Re: Help getting aesni crypto patch upstream

[Date Prev][Date Next][Thread Prev][Thread Next][Date Index][Thread Index]

 



On Fri, 31 Jul 2020 at 01:57, Ben Greear <greearb@xxxxxxxxxxxxxxx> wrote:
>
> On 7/29/20 1:06 PM, Ard Biesheuvel wrote:
> > On Wed, 29 Jul 2020 at 22:29, Ben Greear <greearb@xxxxxxxxxxxxxxx> wrote:
> >>
> >> On 7/29/20 12:09 PM, Ard Biesheuvel wrote:
> >>> On Wed, 29 Jul 2020 at 15:27, Ben Greear <greearb@xxxxxxxxxxxxxxx> wrote:
> >>>>
> >>>> On 7/28/20 11:06 PM, Ard Biesheuvel wrote:
> >>>>> On Wed, 29 Jul 2020 at 01:03, Ben Greear <greearb@xxxxxxxxxxxxxxx> wrote:
> >>>>>>
> >>>>>> Hello,
> >>>>>>
> >>>>>> As part of my wifi test tool, I need to do decrypt AES on the CPU, and the only way this
> >>>>>> performs well is to use aesni.  I've been using a patch for years that does this, but
> >>>>>> recently somewhere between 5.4 and 5.7, the API I've been using has been removed.
> >>>>>>
> >>>>>> Would anyone be interested in getting this support upstream?  I'd be happy to pay for
> >>>>>> the effort.
> >>>>>>
> >>>>>> Here is the patch in question:
> >>>>>>
> >>>>>> https://github.com/greearb/linux-ct-5.7/blob/master/wip/0001-crypto-aesni-add-ccm-aes-algorithm-implementation.patch
> >>>>>>
> >>>>>> Please keep me in CC, I'm not subscribed to this list.
> >>>>>>
> >>>>>
> >>>>> Hi Ben,
> >>>>>
> >>>>> Recently, the x86 FPU handling was improved to remove the overhead of
> >>>>> preserving/restoring of the register state, so the issue that this
> >>>>> patch fixes may no longer exist.

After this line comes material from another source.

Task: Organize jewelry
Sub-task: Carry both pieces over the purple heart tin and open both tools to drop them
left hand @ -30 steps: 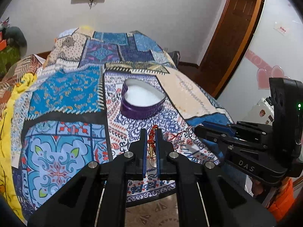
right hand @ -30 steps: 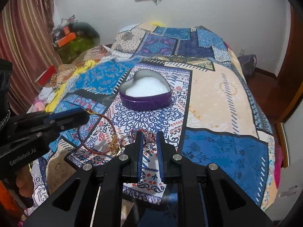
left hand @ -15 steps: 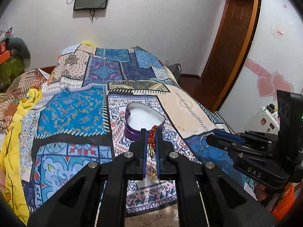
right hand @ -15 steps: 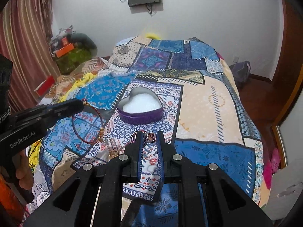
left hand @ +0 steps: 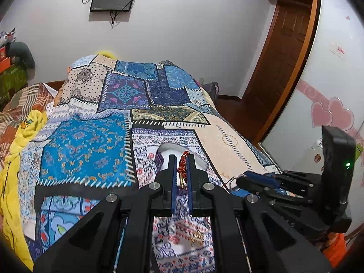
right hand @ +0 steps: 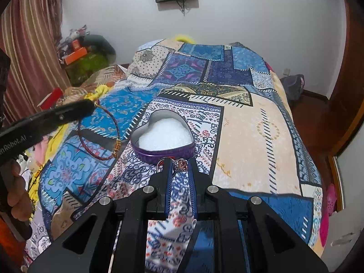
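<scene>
A purple heart-shaped tin (right hand: 162, 136) with white padding lies open on the patchwork bedspread (right hand: 250, 122); in the left wrist view it (left hand: 160, 157) is half hidden behind my fingers. My left gripper (left hand: 182, 161) is shut on a red beaded bracelet (left hand: 182, 166), which hangs as a loop (right hand: 100, 134) in the air left of the tin. My right gripper (right hand: 179, 166) is shut on a ring with a pink stone (right hand: 180, 166), held just in front of the tin's near wall. The right gripper also shows at the right of the left wrist view (left hand: 252, 180).
A small gold piece (left hand: 196, 238) lies on the bedspread below my left gripper. Yellow cloth (left hand: 13, 182) bunches along the bed's left side. A wooden door (left hand: 275, 75) and white wardrobe (left hand: 329, 91) stand to the right. Clutter (right hand: 84, 56) sits at the far left.
Both grippers have risen and drawn back from the bed while holding their pieces. The bracelet has lifted off the bedspread and now hangs free. The tin has not moved.
</scene>
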Motion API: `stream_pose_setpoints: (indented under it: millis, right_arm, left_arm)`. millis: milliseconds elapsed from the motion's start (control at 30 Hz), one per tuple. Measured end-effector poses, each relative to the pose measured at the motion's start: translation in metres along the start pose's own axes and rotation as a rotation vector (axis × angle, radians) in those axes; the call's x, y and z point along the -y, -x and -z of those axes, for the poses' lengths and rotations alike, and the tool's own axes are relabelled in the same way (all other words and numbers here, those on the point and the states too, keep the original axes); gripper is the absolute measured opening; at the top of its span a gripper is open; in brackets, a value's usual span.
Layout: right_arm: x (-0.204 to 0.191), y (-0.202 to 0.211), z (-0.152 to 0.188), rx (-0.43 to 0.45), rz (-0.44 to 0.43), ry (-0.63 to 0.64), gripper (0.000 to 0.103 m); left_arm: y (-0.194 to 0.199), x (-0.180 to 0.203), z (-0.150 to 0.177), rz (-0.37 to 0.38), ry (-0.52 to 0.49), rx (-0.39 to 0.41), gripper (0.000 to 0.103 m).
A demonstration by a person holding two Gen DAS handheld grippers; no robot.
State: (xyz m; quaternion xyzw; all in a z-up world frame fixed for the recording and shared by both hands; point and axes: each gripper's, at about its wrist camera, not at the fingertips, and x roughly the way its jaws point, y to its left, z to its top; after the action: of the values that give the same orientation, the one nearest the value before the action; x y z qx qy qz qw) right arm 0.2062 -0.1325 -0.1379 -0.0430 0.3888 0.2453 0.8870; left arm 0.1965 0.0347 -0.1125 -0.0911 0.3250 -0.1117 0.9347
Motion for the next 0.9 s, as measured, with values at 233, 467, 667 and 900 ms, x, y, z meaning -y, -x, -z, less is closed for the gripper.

Did you try?
> >>>>>
> >>>>> In any case, according to the commit log on that patch, the problem is
> >>>>> in the MAC generation, so it might be better to add a cbcmac(aes)
> >>>>> implementation only, and not duplicate all the CCM boilerplate.
> >>>>>
> >>>>
> >>>> Hello,
> >>>>
> >>>> I don't know all of the details, and do not understand the crypto subsystem,
> >>>> but I am pretty sure that I need at least some of this patch.
> >>>>
> >>>
> >>> Whether this is true is what I am trying to get clarified.
> >>>
> >>> Your patch works around a performance bottleneck related to the use of
> >>> AES-NI instructions in the kernel, which has been addressed recently.
> >>> If the issue still exists, we can attempt to devise a fix for it,
> >>> which may or may not be based on this patch.
> >>
> >> Ok, I can do the testing.  Do you expect 5.7-stable has all the needed
> >> performance improvements?
> >>
> >
> > Yes.
>
> It does not, as far as we can tell.
>
> We did a download test on an apu2 (small embedded AMD CPU, but with
> aesni support).  A WiFi station is in software-decrypt mode (ath10k-ct driver/firmware,
> but ath9k would be valid to reproduce the issue as well.)
>
> On our 5.4 kernel with the aesni patch applied, we get
> about 220Mbps wpa2 download throughput.  With open, we get about 260Mbps
> download throughput.
>
> On 5.7, without any aesni patch, we see about 116Mbps download wpa2 throughput,
> and about 265Mbps open download throughput.
>

Thanks for the excellent data. Apparently, FPU preserve/restore is
still prohibitively expensive on these cores.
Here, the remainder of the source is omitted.